WHAT THIS TASK INVOLVES — This task calls for copying every line in the data below that contains the word "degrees".

Segment Start: INFORMATION PROVIDED

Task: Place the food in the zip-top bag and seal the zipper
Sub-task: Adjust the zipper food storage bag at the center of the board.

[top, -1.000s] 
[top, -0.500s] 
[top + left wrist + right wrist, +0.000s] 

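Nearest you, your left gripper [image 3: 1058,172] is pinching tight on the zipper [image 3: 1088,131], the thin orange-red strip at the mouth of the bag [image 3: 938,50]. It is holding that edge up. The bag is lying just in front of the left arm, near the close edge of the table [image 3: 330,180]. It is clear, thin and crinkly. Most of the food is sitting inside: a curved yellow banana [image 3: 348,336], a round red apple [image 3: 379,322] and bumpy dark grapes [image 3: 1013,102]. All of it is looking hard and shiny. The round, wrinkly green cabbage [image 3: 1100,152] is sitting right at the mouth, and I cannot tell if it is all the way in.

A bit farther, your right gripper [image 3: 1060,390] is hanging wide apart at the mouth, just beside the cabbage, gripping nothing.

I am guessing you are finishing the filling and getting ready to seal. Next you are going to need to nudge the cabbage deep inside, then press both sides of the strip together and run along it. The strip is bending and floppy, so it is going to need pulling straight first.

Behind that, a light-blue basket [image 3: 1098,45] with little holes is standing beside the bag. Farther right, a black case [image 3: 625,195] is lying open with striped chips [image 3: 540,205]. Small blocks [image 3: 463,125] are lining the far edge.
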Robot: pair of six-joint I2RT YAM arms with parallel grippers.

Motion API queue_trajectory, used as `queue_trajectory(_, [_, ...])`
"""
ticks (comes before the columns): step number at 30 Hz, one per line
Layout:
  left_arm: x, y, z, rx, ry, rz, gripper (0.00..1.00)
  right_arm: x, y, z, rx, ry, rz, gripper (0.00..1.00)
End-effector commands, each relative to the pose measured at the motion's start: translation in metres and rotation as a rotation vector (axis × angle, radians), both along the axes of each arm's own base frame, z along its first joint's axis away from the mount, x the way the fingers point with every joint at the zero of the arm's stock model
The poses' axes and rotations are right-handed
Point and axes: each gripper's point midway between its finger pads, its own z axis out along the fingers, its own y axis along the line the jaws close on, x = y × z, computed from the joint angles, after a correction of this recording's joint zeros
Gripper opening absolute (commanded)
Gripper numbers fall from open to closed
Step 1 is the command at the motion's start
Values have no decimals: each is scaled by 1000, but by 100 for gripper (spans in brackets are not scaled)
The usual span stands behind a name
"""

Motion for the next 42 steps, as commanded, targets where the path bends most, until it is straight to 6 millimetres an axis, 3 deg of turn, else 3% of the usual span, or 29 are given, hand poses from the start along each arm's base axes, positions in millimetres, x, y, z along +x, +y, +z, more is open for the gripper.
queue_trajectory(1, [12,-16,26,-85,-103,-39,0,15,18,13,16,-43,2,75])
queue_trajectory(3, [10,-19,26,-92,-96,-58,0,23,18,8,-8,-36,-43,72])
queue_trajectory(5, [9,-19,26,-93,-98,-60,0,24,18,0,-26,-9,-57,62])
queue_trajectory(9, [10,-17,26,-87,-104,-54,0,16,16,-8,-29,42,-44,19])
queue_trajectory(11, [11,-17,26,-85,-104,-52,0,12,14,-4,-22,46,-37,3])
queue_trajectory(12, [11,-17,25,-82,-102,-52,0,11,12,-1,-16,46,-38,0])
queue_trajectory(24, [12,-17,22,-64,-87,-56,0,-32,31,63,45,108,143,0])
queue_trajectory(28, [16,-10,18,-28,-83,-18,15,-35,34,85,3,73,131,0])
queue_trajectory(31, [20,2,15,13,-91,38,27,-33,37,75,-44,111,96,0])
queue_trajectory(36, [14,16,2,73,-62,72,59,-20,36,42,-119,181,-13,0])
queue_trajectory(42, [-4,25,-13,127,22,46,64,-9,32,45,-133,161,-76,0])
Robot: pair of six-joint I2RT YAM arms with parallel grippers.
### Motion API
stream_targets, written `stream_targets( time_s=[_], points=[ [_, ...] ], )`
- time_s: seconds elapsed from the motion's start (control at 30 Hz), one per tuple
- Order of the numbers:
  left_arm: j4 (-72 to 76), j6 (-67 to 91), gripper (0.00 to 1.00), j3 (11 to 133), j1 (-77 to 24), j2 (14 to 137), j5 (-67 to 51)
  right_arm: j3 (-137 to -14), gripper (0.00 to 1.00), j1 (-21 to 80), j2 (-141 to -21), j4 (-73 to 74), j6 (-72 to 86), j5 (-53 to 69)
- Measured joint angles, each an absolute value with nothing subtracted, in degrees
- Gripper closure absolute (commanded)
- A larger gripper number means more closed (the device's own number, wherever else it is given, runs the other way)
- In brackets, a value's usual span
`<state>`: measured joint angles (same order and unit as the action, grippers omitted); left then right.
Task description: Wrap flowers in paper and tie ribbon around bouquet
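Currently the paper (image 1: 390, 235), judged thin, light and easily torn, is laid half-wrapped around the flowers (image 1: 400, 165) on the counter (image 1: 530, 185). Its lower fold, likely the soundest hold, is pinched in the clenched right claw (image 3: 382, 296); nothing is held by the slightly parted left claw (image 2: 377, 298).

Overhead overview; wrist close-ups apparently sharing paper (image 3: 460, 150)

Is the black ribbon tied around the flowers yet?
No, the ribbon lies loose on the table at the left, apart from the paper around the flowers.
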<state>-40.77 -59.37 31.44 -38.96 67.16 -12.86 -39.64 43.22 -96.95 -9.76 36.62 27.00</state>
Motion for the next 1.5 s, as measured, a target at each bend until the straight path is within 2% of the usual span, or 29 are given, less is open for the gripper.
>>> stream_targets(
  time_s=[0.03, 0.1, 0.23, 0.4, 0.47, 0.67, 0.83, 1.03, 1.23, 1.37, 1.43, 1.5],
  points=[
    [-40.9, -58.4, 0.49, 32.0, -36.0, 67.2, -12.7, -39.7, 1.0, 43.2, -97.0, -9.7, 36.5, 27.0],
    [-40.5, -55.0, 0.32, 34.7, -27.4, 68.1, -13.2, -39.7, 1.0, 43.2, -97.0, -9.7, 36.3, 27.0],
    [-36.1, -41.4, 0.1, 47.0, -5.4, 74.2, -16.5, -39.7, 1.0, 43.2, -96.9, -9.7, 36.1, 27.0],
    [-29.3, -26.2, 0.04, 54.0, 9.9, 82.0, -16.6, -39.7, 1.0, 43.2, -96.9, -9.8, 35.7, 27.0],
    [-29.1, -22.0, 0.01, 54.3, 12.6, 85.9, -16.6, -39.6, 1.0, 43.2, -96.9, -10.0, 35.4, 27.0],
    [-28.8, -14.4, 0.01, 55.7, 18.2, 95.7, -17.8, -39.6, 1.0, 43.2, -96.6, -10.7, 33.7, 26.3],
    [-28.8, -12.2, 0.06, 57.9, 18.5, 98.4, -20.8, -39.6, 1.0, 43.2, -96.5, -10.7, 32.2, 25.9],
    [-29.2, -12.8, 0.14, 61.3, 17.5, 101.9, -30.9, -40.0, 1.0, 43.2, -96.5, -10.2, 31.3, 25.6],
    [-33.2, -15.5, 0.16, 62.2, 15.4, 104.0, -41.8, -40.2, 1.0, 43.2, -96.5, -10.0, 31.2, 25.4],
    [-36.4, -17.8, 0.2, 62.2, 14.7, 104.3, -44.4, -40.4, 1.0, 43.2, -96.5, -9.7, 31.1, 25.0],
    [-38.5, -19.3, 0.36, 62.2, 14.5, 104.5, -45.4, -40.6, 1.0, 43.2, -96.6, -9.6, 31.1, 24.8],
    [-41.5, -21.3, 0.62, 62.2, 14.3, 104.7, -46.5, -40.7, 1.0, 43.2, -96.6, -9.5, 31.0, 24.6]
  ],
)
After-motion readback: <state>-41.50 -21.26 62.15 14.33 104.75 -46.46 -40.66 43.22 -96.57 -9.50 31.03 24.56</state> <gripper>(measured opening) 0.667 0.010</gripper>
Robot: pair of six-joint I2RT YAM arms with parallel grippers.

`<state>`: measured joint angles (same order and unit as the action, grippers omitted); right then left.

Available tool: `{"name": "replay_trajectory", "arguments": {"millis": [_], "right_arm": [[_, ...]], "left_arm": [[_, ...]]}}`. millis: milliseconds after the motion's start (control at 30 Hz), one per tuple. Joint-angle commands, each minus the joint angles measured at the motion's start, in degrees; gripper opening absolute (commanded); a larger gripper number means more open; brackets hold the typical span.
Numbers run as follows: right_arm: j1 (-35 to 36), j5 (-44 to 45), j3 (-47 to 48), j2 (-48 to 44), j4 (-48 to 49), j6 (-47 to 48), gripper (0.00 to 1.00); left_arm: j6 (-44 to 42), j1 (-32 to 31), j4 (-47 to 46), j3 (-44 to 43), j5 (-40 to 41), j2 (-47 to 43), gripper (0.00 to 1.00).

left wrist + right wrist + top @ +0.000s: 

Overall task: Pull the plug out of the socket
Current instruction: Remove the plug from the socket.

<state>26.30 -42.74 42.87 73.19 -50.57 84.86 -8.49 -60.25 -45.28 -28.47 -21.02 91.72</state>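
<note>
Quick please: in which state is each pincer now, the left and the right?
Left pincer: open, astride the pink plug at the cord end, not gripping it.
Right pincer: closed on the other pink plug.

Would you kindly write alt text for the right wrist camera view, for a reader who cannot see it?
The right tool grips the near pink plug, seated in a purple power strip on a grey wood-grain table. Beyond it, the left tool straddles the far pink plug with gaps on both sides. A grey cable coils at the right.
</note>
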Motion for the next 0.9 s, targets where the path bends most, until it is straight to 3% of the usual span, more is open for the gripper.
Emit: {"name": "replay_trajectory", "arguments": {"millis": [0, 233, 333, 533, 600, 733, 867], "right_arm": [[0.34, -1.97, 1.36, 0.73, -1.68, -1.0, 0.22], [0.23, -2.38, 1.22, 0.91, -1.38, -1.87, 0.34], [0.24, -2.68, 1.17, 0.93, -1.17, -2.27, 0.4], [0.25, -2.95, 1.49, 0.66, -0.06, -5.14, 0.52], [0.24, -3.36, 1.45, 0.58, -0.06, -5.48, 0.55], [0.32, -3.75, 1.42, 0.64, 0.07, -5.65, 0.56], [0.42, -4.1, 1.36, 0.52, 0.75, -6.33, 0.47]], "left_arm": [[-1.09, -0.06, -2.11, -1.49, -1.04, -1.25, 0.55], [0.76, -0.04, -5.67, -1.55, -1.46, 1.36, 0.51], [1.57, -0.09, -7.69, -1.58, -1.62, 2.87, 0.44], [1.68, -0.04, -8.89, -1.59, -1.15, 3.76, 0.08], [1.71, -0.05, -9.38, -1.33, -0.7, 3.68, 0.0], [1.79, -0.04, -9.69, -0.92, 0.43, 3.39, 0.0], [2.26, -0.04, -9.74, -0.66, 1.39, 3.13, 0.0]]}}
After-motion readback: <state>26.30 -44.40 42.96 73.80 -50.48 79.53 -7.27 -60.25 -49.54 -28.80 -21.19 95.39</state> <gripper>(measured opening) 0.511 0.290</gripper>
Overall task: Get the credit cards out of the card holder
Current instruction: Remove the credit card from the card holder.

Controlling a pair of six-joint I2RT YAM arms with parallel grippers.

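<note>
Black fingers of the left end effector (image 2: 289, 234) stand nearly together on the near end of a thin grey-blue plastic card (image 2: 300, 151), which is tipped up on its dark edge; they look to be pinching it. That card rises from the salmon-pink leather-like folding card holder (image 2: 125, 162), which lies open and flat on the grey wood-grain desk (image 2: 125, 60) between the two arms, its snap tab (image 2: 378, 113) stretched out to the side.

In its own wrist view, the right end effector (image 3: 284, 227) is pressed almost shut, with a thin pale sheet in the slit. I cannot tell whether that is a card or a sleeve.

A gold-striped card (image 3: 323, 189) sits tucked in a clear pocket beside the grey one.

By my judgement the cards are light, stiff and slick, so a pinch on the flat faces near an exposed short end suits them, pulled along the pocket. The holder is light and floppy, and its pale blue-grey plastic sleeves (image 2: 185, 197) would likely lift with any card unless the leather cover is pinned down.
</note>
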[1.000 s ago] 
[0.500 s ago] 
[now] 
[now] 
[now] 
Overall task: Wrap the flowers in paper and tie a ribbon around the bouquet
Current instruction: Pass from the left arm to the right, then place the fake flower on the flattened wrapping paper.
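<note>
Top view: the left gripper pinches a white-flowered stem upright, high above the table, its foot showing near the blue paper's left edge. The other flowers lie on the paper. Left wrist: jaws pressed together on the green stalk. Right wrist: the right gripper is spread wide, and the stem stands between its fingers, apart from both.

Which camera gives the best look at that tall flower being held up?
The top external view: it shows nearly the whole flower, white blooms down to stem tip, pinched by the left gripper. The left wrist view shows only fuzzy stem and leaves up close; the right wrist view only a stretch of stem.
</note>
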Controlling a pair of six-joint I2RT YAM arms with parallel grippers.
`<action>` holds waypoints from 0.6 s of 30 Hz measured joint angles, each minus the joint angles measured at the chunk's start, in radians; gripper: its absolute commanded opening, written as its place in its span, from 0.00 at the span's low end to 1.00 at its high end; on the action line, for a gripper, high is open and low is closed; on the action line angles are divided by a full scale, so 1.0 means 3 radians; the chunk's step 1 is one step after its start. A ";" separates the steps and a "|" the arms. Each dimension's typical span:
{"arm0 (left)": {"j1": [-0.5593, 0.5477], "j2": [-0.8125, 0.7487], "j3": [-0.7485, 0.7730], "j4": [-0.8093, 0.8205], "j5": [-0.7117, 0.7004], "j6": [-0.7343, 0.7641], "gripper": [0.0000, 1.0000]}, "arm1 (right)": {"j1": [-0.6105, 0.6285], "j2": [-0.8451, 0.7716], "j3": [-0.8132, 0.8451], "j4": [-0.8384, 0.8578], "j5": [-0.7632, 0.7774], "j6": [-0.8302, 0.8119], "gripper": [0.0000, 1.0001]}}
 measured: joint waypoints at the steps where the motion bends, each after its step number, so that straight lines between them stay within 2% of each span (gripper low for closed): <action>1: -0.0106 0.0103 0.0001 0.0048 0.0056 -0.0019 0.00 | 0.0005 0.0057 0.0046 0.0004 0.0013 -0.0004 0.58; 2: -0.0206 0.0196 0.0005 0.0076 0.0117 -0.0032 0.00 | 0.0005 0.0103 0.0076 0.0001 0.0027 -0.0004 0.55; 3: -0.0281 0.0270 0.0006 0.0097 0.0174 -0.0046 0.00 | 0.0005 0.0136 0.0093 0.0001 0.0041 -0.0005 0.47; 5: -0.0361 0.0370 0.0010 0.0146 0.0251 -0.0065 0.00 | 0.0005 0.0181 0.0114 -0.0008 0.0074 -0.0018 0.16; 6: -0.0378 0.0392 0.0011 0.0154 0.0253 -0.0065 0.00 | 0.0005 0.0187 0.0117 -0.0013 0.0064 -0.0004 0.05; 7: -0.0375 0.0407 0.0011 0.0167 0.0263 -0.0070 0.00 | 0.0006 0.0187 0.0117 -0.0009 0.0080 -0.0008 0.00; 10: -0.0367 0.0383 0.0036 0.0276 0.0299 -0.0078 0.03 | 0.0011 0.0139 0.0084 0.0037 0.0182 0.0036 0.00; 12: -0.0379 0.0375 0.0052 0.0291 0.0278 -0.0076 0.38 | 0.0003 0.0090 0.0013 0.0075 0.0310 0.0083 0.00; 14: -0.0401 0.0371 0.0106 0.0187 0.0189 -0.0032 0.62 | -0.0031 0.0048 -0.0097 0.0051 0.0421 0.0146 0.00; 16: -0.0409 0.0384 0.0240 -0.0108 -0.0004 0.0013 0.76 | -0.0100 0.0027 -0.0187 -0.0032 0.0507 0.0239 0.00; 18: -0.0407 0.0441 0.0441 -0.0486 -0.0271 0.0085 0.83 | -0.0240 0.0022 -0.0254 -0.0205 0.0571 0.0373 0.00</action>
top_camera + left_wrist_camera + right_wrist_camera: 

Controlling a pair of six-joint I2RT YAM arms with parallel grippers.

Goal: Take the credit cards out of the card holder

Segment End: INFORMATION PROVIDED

EXERCISE ANSWER —
- Measured joint angles, each an absolute value with nothing subtracted, in degrees
Available tool: `{"name": "replay_trajectory", "arguments": {"millis": [_], "right_arm": [[_, ...]], "left_arm": [[_, ...]]}}`. millis: milliseconds after the motion's start (control at 30 Hz), one per tuple. Joint-angle commands, each minus the joint angles measured at the motion's start, in degrees; gripper opening absolute (commanded); a larger gripper number means more open; brackets hold the typical span.

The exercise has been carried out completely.